Here with her fabric phalli.



 

God of the Wind, 1955, (oil on canvas)

Her early work is characterised by the surfaces being carefully worked, with tiny, hieroglyphic details that have become part of her personal vocabulary: eyes, dots, tadpole forms.




Dot Abstraction, 1958-60  (oil on canvas)

In the middle of the 1950s she made her first attempts to leave Japan.   "For art like mine - art that does battle at the border of life and death, questioning what we are and what it means to live and die - Japan was too small, too servile, too feudalistic and too scornful of women. My art needed a more unlimited freedom, and a wider world".




Dot Abstraction, 1958-60 (oil on canvas)

She moved to the USA in 1957 and went to live in New York where she transformed her painting. Large scale canvases that got known as the Infinity Net paintings are covered in seemingly endlessly repeated brushstrokes of a single colour on a contrasting background, in a gesture that is both obssessive and meditative.

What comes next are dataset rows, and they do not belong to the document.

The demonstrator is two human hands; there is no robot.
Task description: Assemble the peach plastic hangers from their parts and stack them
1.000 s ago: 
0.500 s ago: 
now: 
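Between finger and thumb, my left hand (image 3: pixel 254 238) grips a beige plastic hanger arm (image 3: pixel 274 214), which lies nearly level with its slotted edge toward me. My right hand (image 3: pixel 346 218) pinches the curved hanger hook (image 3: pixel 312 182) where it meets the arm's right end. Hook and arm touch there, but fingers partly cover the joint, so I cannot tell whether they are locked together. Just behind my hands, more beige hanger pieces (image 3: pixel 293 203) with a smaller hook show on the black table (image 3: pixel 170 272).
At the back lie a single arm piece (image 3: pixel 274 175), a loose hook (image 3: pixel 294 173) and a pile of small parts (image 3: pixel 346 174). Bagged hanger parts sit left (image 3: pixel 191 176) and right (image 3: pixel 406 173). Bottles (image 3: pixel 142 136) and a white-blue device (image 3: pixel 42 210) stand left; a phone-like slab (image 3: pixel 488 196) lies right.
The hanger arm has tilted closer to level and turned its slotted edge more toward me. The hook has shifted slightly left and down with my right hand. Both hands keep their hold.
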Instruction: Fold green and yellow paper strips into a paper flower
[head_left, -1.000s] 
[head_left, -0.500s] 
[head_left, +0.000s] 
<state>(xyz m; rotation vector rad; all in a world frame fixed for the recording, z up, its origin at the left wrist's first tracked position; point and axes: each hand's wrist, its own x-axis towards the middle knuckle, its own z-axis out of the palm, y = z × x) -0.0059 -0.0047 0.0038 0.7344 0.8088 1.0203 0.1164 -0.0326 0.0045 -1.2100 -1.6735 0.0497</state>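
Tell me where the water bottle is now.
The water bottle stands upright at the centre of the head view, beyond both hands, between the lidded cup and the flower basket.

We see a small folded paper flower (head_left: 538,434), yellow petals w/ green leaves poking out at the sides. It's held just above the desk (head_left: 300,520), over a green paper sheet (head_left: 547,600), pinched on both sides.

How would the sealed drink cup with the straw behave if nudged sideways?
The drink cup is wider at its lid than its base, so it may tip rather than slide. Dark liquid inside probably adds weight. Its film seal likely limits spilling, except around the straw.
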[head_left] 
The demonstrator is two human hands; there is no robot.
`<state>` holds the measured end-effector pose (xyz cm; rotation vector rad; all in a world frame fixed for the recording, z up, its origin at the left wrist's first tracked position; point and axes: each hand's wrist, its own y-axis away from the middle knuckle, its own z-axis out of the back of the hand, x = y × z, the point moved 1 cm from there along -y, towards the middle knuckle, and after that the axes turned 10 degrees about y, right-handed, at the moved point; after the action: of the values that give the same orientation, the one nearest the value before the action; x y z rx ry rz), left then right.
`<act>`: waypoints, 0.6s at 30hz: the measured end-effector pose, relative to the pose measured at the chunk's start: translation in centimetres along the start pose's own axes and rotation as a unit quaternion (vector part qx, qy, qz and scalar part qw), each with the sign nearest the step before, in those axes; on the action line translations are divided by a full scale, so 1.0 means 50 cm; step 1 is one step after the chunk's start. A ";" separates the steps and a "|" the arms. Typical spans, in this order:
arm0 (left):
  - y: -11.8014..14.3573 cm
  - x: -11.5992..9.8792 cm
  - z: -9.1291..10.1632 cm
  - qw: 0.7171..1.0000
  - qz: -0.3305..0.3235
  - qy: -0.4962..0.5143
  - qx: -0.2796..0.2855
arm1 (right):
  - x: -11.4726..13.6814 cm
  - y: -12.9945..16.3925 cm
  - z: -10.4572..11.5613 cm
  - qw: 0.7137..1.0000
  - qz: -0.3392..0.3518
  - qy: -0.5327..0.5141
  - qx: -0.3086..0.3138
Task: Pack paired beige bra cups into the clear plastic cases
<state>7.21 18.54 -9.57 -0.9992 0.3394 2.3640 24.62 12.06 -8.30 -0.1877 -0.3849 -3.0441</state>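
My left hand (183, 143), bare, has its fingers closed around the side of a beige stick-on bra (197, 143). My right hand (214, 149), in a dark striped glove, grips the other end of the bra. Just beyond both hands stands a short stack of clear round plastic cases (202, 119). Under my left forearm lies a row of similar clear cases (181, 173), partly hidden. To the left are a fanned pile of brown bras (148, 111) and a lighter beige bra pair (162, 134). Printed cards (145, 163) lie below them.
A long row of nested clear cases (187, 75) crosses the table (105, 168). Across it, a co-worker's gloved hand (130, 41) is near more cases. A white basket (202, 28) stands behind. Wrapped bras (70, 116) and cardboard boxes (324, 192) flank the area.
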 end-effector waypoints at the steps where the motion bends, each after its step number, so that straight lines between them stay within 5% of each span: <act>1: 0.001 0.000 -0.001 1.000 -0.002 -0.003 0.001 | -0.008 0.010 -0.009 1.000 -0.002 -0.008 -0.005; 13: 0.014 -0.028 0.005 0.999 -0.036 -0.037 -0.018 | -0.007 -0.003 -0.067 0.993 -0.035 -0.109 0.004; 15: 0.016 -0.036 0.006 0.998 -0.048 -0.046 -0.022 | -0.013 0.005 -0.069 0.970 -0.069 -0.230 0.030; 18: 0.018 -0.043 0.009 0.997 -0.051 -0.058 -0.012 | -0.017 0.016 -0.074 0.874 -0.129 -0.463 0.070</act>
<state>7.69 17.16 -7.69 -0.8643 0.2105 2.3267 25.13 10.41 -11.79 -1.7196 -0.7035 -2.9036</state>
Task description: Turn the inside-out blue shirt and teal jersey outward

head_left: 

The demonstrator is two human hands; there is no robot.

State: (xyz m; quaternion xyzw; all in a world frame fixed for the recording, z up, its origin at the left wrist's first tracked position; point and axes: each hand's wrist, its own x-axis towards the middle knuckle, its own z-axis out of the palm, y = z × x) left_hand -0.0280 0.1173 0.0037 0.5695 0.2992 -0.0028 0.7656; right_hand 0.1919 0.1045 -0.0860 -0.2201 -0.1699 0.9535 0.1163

Pacific Ocean, 1960  (oil on canvas)




The Accumulation Sculptures in which a range of domestic objects such as furniture, clothing and accessories are covered with stuffed fabric phalli.  She refers to these works as her Sex Obssession series.




These works have a surreal quality, suggesting a dreamlike world in which an internal obssession is projected into the physical realm.





The Accumulation sculptures were first exhibited in a group show alongside work by Andy Warhol, George Segal and others of the NY avant-garde.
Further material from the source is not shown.